The Consumer Electronics Show, the annual gadget fest in Las Vegas that ended on the weekend, always generates headlines about the latest flashy gizmos heading to stores in the coming year. What most people forget, however, is that CES is ultimately a trade show, and while getting press attention for products is a bonus, companies are there to do business with each other.
The ways of doing business are varied, but for Canadian technology firms — almost all of which are small in comparison with their global competitors — CES is a vital event that can make or break them.
Here’s what a few of the more interesting Canadian companies were up to at CES.
This year, the company used CES to tout its upcoming BlackBerry Playbook, a tablet computer designed to rival Apple’s iPad. The company announced the device will be available in the first quarter and will have a cellular connection option through Sprint in the United States, with other wireless carrier deals likely to follow.
RIM’s booth was packed with demo units of the Playbook, which is smaller than the iPad and has several features not found on Apple’s device. The Playbook has rear- and front-facing cameras, which allows for video conferencing. It also has the ability to multitask and display websites that use Flash. The device can also run several apps at once, including multiple video playback windows.
Tyler Lessard, vice-president of global alliance and developer relations for RIM, said one of the Playbook’s key differentiators is that it is designed with business users in mind.
"We’re ensuring that out of the gate it’s enterprise-ready," he said. "It’s built in a way that IT departments can be sure they’re rolling it out in a way that’s consistent with their policies and that they can manage the corporate data that sits on them."
The website offers free and paid content in a variety of 3D flavours — both for devices that require special glasses and those that don’t.
This year’s show marked the first time Spatial View had a booth, a small, modest stand compared with RIM’s behemoth. A few laptops were set up to display the company’s 3D offerings.
Spatial View’s main purpose for being at CES was to attract partners to augment its content library. All of the photos and video available through 3DeeCentral so far are from independent photographers and filmmakers.
One of the main problems facing adoption of 3D in the home is a lack of content, an issue many manufacturers attempted to address at this year’s show by introducing 3D-enabled cameras that let consumers create their own.
Spatial View is trying to help fill that void as well. 3DeeCentral will ultimately accommodate both professional and user-generated content.
"People will be able to be able to take their photos and videos and integrate them in and view them in the same environment as the stuff they’ve purchased," said chief operating officer Al Lopez.
XYZ Interactive: Having a booth isn’t the only way to do business at CES. Michael Kosic, president of Toronto-based startup XYZ Interactive, made the rounds at the convention centre’s meeting rooms to talk up his company’s gesture-recognition technology with potential buyers.
Gesture-recognition is starting to heat up, thanks in large part to motion video gaming consoles.
"The best thing to happen to this space wasn’t necessarily [Microsoft’s] Kinect, but the [Nintendo] Wii," said Kosic. "That’s what really brought it attention."
XYZ has been working on gesture technology for eight years and is getting some traction now, Kosic said. The company will have a formal booth at next year’s show, he added.
The difficult technological challenges with gesture control have been solved, he said, which means new applications are going to start appearing quickly.
Some potential new applications of the technology, which uses infrared light to detect movement, go beyond video games and include things like home lighting and plumbing controls. Gesture-controlled dimmers would be very simple to implement, Kosic said, as could sink faucets that would change water temperature based on a person’s hand movements.
"There’s very little chasing the magic anymore," he said. "It’s just hard engineering now."
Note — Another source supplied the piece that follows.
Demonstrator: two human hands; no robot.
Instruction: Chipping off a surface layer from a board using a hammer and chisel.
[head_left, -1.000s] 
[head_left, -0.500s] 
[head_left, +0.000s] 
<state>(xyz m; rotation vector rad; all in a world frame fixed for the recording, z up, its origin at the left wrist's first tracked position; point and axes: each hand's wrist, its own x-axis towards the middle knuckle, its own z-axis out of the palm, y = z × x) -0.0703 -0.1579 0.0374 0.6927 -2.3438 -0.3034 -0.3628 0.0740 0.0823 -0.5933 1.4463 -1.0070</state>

The game, called Zenbound, is available through Apple’s app store, but only in a non-thought-controlled version at the moment. The game challenges players to wrap a rope around wooden models by tilting and moving the iPad around.
In InteraXon’s demo-only version, designed with game maker Secret Exit, the physical tilting and movement of the iPad is replaced with mere thought. The user wears a headset that measures alpha and beta brainwaves, harnessing them to control the game. Getting good at it is not unlike playing golf — the secret is to relax and focus.
InteraXon made waves in 2010 with a demo that had attendees at the Vancouver Olympics control the lights on the CN Tower, Niagara Falls and the Parliament Buildings with similar thought-controlled technology.
The company says getting commercial interest in what has so far been a research-only field is the key to speeding up development of the technology, hence its presence at CES.
"I have great respect for research and what happens in research, but there’s a very different kind of thought that happens when you take the work that’s been going on in research and apply commercialization with a specific goal to it," said chief executive Ariel Garten. "You’re able to mobilize individuals, funds and the populace in that direction."